#### Assignment
Copy exactly the lines from the line holding "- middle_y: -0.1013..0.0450" through the end of the material, and no others; pictures stay out.

Segment Start: Dataset section

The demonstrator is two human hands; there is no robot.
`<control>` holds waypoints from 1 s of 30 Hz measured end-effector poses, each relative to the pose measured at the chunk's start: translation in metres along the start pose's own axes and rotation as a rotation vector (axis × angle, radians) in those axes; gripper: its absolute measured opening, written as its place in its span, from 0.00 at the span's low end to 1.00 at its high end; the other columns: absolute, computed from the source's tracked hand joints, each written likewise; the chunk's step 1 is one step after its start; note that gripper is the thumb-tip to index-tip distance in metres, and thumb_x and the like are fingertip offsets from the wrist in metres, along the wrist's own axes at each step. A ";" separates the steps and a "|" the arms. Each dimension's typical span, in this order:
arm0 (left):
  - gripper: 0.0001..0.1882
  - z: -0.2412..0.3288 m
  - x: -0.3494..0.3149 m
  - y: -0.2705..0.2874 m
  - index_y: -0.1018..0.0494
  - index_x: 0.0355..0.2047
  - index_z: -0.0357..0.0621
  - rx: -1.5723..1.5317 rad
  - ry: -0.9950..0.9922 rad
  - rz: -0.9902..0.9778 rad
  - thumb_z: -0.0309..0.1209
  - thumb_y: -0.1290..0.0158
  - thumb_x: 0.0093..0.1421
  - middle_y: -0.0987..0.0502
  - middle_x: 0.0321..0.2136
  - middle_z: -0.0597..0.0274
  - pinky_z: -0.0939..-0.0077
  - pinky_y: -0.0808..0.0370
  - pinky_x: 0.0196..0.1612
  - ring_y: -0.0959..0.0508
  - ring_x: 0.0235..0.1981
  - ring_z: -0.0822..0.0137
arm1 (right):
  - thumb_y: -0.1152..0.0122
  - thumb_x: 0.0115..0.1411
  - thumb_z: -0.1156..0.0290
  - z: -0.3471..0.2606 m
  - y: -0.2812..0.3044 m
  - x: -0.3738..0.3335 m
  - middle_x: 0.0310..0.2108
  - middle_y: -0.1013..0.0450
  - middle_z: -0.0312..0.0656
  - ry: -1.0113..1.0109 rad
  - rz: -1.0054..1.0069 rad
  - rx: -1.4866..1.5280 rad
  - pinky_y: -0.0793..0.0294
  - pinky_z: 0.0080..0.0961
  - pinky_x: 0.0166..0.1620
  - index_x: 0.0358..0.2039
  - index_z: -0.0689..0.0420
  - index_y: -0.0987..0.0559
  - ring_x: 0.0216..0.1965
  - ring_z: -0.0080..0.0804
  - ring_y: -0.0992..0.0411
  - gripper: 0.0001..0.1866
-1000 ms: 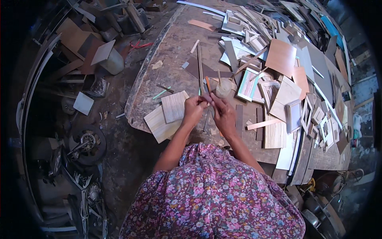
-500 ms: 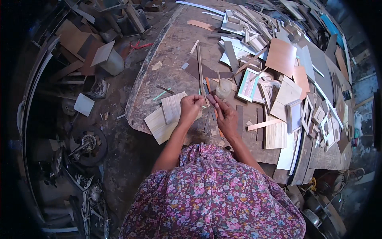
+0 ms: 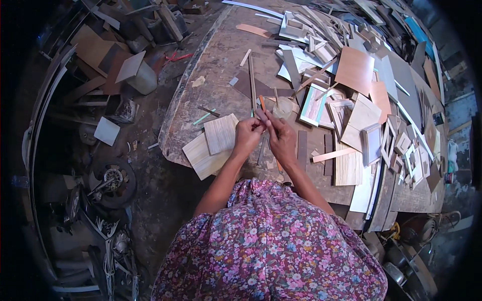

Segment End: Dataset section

#### Solution for this exercise
  - middle_y: -0.1013..0.0450
  - middle_z: -0.0312..0.0656
  - ry: -1.0113..1.0109 rad
  - rz: -1.0054..1.0069 rad
  - rx: -1.4866..1.5280 rad
  - pinky_y: -0.0793..0.0294
  - pinky_z: 0.0080..0.0961
  - pinky_x: 0.0166..0.1620
  - index_x: 0.0358..0.2039
  - index_z: -0.0689..0.0420
  - index_y: -0.0987..0.0559
  - ring_x: 0.0216..0.1965
  - ring_z: -0.0080..0.0804
  - ring_y: -0.0992..0.0411
  - gripper: 0.0001..0.1866
-1000 ms: 
-500 ms: 
+0 ms: 

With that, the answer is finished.